One of the old truisms that has been repeated for as long as I can recall is "don't use readfile() if you have big files, because it reads the whole file into memory and your server will explode." The usual advice is to manually stream a file, like so:
<?php
$fp = fopen('bigfile.tar', 'rb');
while (!feof($fp)) {
print fread($fp, 1024);
}
fclose($fp);
?>
There's just one problem with that age-old truism: It's not true.
Recently I was running some benchmarks to compare the performance of various different ways to read big files off disk in PHP. PHP has no shortage of tools for shoveling data from disk to browser. I count at least four possible approaches, including the manual approach above:
<?php
$src = fopen($file, 'rb');
$dest = fopen('php://output', 'a');
stream_copy_to_stream($src, $dest);
fclose($src);
fclose($dest);
?>
<?php
$fp = fopen($file, 'r');
fpassthru($fp);
fclose($fp);
?>
<?php
readfile($file);
?>
So I setup some test scripts to bang away at, delivering a 20 MB file. I figured I'd see some sort of variation between the different approaches, with some CPU vs. memory trade-off. Instead, averaged over 50 runs this is what I found:
Method | Runtime (sec) | Peak Mem (bytes) |
---|---|---|
fread() | 0.053484 | 786432 |
fpassthru() | 0.035846 | 786432 |
readfile() | 0.036068 | 786432 |
stream_copy_to_stream() | 0.036272 | 786432 |
(Peak memory numbers are as reported by memory_get_peak_usage(TRUE);
memory_get_peak_usage()
was slightly lower and varied a bit more, but not by a statistically significant amount.)
The "real" memory usage of all four methods was identical. The CPU time was nearly the same for fpassthru(), readfile(), and stream_copy_to_stream(), but about 50% higher with fread(). I even tried cranking my PHP memory limit way down, below the 20 MB file size I was using, to cause it to crash. Nada.
As it turns out, readfile(), fpassthru(), and stream_copy_to_stream() are nearly identical internally. All use the PHP streams API internally, and in fact the same internal operation, php_stream_passthru(). Depending on your OS, it will either use mmap or do its own chunked iteration using 8 KB chunks. That is, in the worst case, it will do exactly the same thing you would have done manually, but all done in C code so that it's faster. If your OS supports it, it will use mmap(), which is an OS level operation that allows contents on disk to be read as if they were in RAM; the OS takes care of paging the file in and out of physical memory as needed.
So why the stigma around readfile()? There's a couple of possible reasons that I see.
- top. The top command, available on virtually any *nix, reports among other things the memory used by various running processes. It's a very old tool, however, and when using memory-mapped files (mmap) doesn't know how to differentiate between actual memory usage and mmaped files. That is, it may over-report the memory the file is using.

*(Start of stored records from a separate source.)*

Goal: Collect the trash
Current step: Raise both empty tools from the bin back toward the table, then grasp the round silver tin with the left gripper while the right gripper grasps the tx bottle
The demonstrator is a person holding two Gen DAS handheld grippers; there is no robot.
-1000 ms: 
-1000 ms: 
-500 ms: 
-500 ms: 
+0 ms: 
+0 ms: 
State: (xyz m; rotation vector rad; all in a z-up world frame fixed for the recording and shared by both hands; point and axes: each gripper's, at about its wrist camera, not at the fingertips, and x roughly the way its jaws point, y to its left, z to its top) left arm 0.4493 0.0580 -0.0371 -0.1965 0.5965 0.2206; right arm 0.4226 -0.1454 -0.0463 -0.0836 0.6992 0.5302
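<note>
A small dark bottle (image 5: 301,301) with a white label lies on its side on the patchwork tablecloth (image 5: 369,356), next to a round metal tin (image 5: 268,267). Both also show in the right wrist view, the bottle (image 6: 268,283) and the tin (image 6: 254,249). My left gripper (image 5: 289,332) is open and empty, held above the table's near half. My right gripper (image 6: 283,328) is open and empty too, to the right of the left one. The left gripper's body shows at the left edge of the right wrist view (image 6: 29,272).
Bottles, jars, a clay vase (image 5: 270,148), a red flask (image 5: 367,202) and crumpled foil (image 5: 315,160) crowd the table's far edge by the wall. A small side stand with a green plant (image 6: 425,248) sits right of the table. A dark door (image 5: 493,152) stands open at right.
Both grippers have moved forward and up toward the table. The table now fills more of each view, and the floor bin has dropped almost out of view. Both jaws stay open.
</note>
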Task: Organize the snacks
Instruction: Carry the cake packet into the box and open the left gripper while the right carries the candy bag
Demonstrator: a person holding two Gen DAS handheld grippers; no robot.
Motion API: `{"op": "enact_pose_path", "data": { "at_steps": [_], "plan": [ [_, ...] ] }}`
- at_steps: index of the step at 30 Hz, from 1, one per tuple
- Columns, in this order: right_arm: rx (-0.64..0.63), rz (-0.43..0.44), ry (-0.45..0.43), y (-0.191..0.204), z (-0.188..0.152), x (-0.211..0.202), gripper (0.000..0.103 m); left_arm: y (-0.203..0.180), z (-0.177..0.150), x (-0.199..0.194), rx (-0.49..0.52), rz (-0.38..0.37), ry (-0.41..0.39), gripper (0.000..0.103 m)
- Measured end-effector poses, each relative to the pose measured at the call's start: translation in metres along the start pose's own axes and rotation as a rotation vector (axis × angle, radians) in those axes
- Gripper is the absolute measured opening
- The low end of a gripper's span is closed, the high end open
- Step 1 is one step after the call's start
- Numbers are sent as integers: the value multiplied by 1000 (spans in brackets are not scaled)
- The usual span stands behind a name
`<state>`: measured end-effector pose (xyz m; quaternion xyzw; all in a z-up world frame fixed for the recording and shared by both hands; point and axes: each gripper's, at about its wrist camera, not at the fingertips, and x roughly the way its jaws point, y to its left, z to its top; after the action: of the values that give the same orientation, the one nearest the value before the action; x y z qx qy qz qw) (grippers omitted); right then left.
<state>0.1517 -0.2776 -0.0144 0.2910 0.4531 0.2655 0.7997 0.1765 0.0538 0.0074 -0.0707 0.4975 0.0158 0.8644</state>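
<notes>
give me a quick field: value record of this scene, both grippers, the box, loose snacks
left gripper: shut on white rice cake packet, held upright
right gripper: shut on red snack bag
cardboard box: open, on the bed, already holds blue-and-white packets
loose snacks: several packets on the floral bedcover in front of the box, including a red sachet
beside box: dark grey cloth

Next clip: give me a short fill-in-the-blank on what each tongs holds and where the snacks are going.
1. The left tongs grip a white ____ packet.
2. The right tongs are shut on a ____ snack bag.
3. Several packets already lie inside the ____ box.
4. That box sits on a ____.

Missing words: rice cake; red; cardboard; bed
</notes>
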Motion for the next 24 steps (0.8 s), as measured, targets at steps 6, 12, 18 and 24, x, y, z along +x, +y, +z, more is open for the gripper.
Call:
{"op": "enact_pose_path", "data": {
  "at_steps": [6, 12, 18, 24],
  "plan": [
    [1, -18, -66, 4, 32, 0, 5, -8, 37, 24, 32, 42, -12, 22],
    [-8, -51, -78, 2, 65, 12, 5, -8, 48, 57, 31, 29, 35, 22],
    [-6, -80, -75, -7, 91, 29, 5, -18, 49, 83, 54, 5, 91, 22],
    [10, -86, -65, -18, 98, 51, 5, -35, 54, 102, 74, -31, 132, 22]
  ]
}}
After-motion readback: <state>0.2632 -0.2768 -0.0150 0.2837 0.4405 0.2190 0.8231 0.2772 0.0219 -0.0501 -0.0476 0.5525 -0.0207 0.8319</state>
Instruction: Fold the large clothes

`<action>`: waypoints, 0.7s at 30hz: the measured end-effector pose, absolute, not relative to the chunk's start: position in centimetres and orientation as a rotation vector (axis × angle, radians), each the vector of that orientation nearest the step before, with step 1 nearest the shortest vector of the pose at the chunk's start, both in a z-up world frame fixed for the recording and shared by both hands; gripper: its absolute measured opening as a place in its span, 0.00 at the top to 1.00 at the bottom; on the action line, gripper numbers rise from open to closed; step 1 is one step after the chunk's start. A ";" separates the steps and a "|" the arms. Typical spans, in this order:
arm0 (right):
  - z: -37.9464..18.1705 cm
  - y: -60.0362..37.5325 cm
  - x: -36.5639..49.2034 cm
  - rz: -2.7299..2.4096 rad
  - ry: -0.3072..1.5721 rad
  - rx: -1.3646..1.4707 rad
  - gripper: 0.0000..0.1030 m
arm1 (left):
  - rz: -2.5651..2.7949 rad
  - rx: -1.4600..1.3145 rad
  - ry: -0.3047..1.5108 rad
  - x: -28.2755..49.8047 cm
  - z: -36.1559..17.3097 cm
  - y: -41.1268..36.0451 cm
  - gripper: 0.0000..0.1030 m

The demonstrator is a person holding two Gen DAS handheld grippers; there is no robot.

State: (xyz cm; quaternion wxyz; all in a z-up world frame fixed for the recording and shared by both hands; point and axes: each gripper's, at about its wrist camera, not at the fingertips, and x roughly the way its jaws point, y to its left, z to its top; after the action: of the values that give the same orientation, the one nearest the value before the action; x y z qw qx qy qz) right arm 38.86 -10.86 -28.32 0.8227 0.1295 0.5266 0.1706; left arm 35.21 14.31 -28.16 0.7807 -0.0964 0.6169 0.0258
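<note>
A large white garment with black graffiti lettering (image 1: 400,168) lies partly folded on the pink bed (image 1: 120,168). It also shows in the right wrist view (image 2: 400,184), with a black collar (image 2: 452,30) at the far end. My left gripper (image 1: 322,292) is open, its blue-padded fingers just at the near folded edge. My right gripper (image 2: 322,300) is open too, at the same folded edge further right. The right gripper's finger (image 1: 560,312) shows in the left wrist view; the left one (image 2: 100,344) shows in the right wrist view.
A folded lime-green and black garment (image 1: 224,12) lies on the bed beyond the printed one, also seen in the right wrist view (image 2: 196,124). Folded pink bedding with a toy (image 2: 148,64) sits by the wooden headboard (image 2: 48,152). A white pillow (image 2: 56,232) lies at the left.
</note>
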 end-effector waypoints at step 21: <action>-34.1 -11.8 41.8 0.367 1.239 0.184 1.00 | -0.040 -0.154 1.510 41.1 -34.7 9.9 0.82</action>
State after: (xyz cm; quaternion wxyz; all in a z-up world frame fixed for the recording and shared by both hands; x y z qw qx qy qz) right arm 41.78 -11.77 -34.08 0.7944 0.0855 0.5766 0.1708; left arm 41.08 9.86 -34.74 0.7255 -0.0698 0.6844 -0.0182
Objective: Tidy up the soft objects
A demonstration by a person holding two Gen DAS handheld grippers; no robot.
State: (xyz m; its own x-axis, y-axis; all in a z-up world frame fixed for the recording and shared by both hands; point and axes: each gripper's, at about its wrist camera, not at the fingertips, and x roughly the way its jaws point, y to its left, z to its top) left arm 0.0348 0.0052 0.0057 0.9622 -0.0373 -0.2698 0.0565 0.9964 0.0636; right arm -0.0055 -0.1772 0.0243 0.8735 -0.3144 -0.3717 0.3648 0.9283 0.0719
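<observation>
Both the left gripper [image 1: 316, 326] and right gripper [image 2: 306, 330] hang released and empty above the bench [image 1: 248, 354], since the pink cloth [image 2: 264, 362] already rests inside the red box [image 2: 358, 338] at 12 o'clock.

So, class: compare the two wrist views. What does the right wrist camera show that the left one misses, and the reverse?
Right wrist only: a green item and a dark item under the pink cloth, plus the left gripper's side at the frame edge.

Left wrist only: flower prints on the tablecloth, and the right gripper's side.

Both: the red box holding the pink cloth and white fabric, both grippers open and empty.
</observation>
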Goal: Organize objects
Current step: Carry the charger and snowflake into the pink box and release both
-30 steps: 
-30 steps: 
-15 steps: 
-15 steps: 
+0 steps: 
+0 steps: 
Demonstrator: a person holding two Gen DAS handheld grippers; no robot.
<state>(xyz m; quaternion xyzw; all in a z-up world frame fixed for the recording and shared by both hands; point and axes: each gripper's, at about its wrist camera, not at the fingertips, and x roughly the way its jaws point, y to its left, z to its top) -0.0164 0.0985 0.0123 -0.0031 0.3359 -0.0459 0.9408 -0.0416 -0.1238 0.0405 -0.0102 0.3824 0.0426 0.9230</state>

- Output buffering. PHP optionally supports buffering of output sent by a script. There are various good and bad reasons to do so, but one side effect is that data is not sent until the program says to. If you're sending a large file, then that file will get buffered and not sent like any other output. That is, it's not PHP's normal working memory that overflows but the output buffer. Since it's not reported separately, though, that can lead to people misinterpreting the root cause.
- "It's common knowledge." Let's face it, most PHP tutorials online either date from the Bill Clinton presidency or are derived from other tutorials that old. Some of the PHP introductory material online is truly god-awful. (If you ever find a tutorial that suggests to use the mysql_*() functions, close it immediately.) It's possible (although I did not dig through ancient C code to confirm it) that somewhere in PHP's dark past readfile() was less smart than it is now, or perhaps operating systems were less capable. So warnings about readfile() may have been valid at some point, but they have not been since PHP 5.0, at the very least.
Or maybe none of those. I'm not sure. In any event, readfile() is not the enemy. In fact, if you're sending a file to the browser then any of the available automated functions are perfectly fine... except for looping on fread() yourself, which is the slowest option available. Even if you need to do some processing on the data as you go, you're better off implementing a stream filter.
If you're feeling more adventurous, there's also mod_xsendfile for Apache (also built into lighthttpd), which should be even faster. I haven't worked with it, though, so caveat programmer.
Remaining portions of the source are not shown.